**What to produce:** Omit the pictures and print exactly the lines of the listing below, starting at the first and ending at the line containing "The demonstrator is".

Top of Data section

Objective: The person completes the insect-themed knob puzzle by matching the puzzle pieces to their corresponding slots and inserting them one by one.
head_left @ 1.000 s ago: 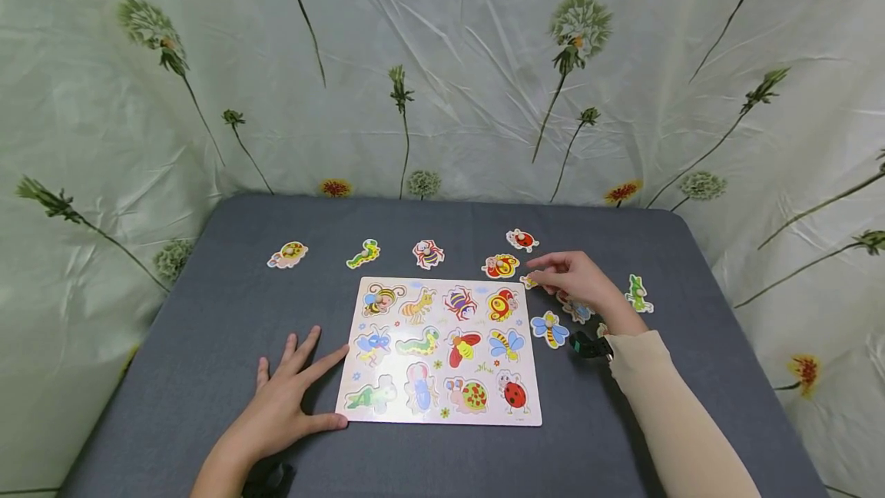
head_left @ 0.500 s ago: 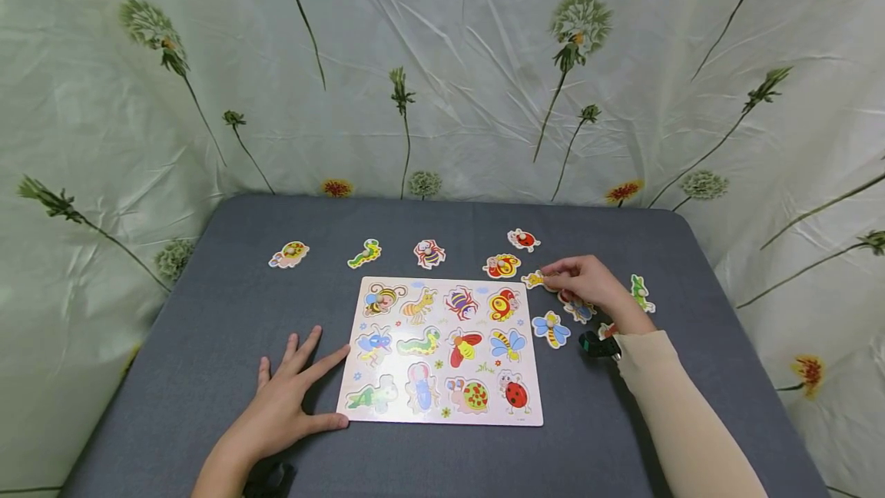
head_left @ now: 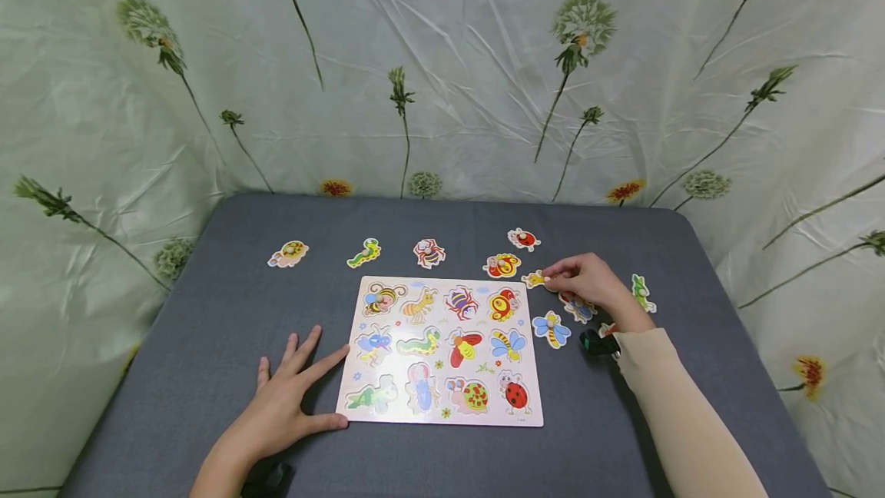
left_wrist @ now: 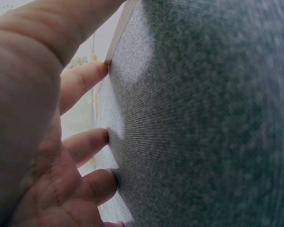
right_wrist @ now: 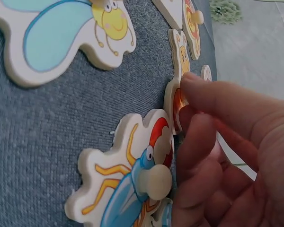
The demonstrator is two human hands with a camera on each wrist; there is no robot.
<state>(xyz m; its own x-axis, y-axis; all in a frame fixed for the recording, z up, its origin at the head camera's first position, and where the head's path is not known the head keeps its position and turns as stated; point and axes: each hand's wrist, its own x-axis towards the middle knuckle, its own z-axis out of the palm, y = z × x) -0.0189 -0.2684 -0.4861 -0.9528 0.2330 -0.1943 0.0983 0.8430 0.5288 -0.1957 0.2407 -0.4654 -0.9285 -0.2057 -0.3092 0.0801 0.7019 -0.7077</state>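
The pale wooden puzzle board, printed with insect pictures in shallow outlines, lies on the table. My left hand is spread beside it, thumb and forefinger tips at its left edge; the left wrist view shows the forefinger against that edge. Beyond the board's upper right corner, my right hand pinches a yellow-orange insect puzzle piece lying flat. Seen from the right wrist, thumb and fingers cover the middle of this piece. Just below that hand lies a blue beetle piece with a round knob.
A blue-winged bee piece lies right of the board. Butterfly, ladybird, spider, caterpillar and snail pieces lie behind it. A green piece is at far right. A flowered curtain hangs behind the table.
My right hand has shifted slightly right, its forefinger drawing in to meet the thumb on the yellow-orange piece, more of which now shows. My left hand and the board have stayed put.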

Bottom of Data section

**Solution for this problem:**
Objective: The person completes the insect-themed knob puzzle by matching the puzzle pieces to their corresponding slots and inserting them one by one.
head_left @ 1.000 s ago: 
head_left @ 0.500 s ago: 
head_left @ now: 
left_wrist @ now: 
right_wrist @ now: 
The demonstrator is two human hands with a camera on each wrist; there is no robot.

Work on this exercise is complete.